President Barack Obama said frustrations like those that led to destructive protests over the failure of a grand jury to indict a police officer in Michael Brown's death "have deep roots in our communities of color," promising Tuesday to convene meetings across the country to make sure "law enforcement is fair."
Speaking in Chicago at an event to boost support for his executive order last week on immigration, Obama directly addressed the violence that racked Ferguson, Missouri, and many other U.S. cities Monday and Tuesday after a grand jury declined to indict Ferguson police Officer Darren Wilson in the shooting death of the unarmed black teenager.
The anger behind those protests is "rooted in realities that have existed in this country for a long time," Obama said. But "burning buildings, torching cars, destroying property and putting people at risk — that's destructive, and there's no excuse for it. Those are criminal acts."

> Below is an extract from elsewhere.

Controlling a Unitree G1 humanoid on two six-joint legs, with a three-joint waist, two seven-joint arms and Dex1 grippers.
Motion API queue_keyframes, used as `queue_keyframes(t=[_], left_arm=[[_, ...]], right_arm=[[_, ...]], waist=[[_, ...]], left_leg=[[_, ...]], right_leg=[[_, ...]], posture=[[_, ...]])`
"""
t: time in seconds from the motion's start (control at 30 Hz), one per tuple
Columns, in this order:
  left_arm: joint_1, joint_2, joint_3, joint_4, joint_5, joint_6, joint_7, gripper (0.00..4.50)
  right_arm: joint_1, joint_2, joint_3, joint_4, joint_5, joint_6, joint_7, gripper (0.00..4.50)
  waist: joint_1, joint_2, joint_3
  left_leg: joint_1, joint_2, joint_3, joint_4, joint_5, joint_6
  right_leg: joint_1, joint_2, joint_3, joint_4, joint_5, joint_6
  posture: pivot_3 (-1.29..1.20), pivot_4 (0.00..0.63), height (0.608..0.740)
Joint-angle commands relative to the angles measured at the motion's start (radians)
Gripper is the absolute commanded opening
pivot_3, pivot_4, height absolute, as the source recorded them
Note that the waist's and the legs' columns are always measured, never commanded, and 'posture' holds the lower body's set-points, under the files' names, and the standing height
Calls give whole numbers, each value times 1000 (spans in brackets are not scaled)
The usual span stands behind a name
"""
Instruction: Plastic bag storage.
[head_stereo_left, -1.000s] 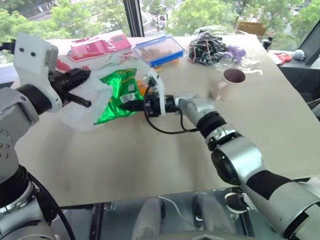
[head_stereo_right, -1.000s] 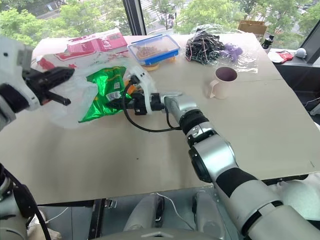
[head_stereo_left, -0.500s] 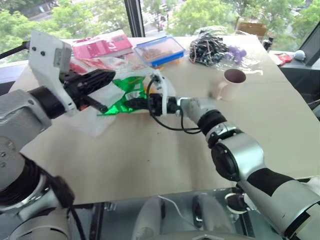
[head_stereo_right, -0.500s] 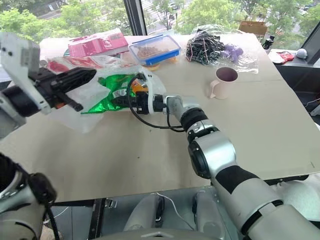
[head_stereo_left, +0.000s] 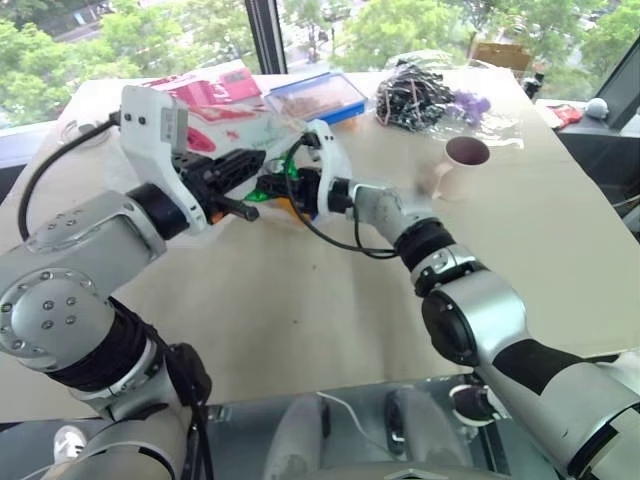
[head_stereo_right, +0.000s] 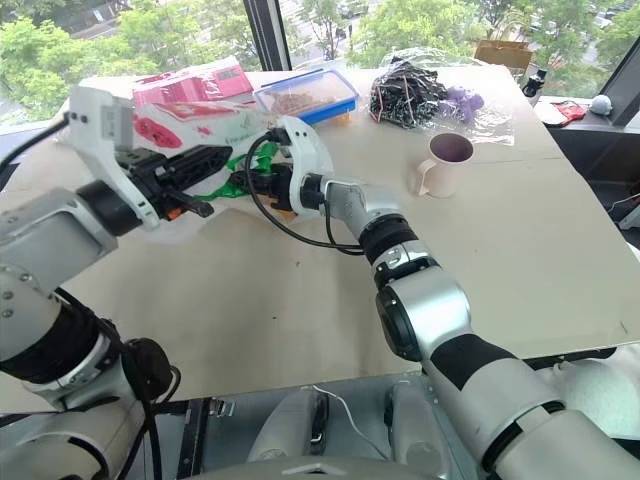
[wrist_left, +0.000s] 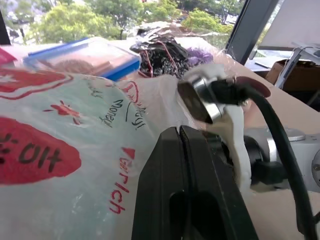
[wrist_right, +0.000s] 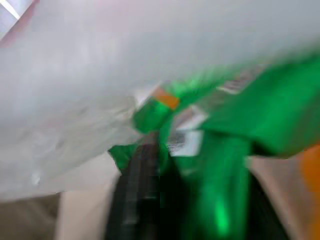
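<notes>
The plastic bag (head_stereo_left: 235, 120), white film with red print, lies bunched at the table's far left and rises to my left gripper (head_stereo_left: 258, 162). That gripper is shut on the bag's film, its black fingers (wrist_left: 179, 150) pressed together beside the printed side (wrist_left: 60, 130). My right gripper (head_stereo_left: 272, 186) reaches in from the right, level, under the bag's edge and right against the left gripper. A shiny green snack packet (wrist_right: 225, 150) sits directly in front of it beneath the bag film. A strip of that packet (head_stereo_right: 235, 182) shows between the two grippers.
Behind the bag are a red packet (head_stereo_left: 205, 90) and a blue-lidded food box (head_stereo_left: 318, 97). A bundle of dark cables in clear wrap (head_stereo_left: 415, 95) lies far right of those. A pale mug (head_stereo_left: 462, 165) stands to the right. Bare table (head_stereo_left: 300, 300) stretches toward the front edge.
My left gripper has swung right with the bag, closing up to the right gripper. The bag now covers most of the green packet. The right gripper has pushed slightly farther in.
</notes>
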Motion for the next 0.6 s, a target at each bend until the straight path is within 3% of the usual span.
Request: queue_keyframes(t=[0.03, 0.13, 0.3, 0.6], left_arm=[[17, 9, 0, 7, 5, -29, -1, 0], [-6, 17, 4, 73, 14, -68, -4, 0], [-24, 23, -14, 143, 3, -111, -14, 0], [-48, -29, -56, 176, -31, -127, -8, 0]], right_arm=[[76, 209, -14, -76, 64, 45, 20, 3074], [154, 129, 33, -215, 98, 161, 94, 4458], [217, 94, 31, -332, 143, 243, 45, 4458], [210, 198, 123, -294, 85, 99, -34, 4458]], waist=[[0, 0, 0], [1, 0, 0], [3, 0, 0], [0, 0, 0]], left_leg=[[0, 0, 0, 0, 0, 0], [0, 0, 0, 0, 0, 0], [0, 0, 0, 0, 0, 0], [0, 0, 0, 0, 0, 0]], right_leg=[[0, 0, 0, 0, 0, 0], [0, 0, 0, 0, 0, 0], [0, 0, 0, 0, 0, 0], [0, 0, 0, 0, 0, 0]], posture=[[0, 150, 740], [0, 150, 740], [0, 150, 740], [0, 150, 740]])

Obama said it was important to support people who were seeking to change the system peacefully. To those protesters, he said: "I want all those folks to know their president is going to work with them. And "a lot of folks, I believe, in law enforcement and a lot of folks in city halls and in governor's offices across the country want to work with you."
Saying it was work that had to be done "city by city, state by state, county by county," Obama said his administration would begin as early as next week to convene "regional meetings" of community, faith and civic leaders to "identify specific steps we can take to ensure law enforcment is fair and is being applied equally to everyone in this country."
Some of those steps, he suggested, include better training of more representatively diverse police agencies and full accountability and transparency in police operations.
Eric Schultz, a White House spokesman, said Obama arrived late because he was being briefed on the situation in Ferguson by Attorney General Eric Holder, who said a federal civil rights investigation "remains ongoing."
Obama has been actively engaged in the Ferguson case, Schultz said, detailing that Valerie Jarrett, one of the president's closest advisers, had spoken with Missouri Gov. Jay Nixon since Monday and has been briefing Obama regularly.
"We are all deeply worried and disappointed — and concerned — about the violence, any sort of violence, and that's why the president went out and spoke about it last night," Schultz said. The president "felt strongly that he wanted to be heard last night to convey a message of calm," he said.
"The vast majority of protests in Missouri and around the country were peaceful and constructive," he said.